The following interview has been shortened from its original length.
So your main goal for a show is emotion?
I try not have my head up my ass, not paying attention to the vibe of the room. Make sure it stays fun. An hour and a half is a long time to play.
But you’re getting to that point where you can easily play an hour and a half. You got a lot of material with the new EP and all.
I think we’re just right there. We’re just at an hour and a half. And I talk a lot, but if it was no talking we’d be tough for an hour and a half. It could be two hours if we played a lot of shit I don’t want to play.
Can I ask you what the shit is you don’t want to play?
Just the old stuff I wrote when I was twenty three.
Like older than Widowmaker?
Ya, before that. There are songs on the first record that I’m fairly embarrassed to play. I was like a kid when I wrote those, you know, I didn’t know what I was talking about.

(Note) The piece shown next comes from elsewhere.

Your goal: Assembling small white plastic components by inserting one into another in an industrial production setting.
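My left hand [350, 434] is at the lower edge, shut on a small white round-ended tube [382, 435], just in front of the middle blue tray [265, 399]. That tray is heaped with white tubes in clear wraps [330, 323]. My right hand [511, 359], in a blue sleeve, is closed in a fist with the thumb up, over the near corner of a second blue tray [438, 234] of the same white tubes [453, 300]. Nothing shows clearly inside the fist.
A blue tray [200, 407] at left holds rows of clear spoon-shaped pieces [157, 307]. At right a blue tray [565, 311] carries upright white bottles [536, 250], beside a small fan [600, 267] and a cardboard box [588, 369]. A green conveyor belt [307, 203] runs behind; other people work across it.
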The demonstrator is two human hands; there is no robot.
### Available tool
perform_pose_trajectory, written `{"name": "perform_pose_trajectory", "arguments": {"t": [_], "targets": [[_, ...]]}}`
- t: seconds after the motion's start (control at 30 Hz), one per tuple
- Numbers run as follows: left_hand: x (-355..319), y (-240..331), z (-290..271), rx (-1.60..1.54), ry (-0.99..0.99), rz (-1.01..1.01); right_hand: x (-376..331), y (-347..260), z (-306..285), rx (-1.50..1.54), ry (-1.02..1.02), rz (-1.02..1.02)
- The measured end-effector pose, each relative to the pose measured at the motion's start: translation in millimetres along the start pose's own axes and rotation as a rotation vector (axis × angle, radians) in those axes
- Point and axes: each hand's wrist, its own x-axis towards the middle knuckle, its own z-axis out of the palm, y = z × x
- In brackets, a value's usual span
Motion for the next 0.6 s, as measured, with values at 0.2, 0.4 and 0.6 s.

Well, Colin Meloy of the Decemberists in his live show purposely plays the worst song he ever wrote just to give the audience a balance and so he plays that Dracula song he wrote when he was like 18 and it’s horrible. So you can always just throw it out there. But it seems like you have a lot of fun on stage. I’ve seen you play like three times now and it seems you really enjoy it – is the performance aspect something you like more than the studio stuff? Does the live stuff drive you?
I don’t like any of it. [laughs] I’m pretty miserable. [laughs again] I like it all a bit. I like it all equally a bit. There’s just so many variables in a live show that can make it wonderful or make it a drag. It’s always stressful but I have as much fun as I can, but I think the key to it….is that it feels easy to watch me. I feel like the songs are so sad that the person delivering them needs to be relaxed. And… I like the studio. I love sitting and listening to the other musicians play their parts. It’s mega fun for me. It’s the best part. The scheduling and logistics – I hate that shit. I’ll happily pay someone to do that. [laughs]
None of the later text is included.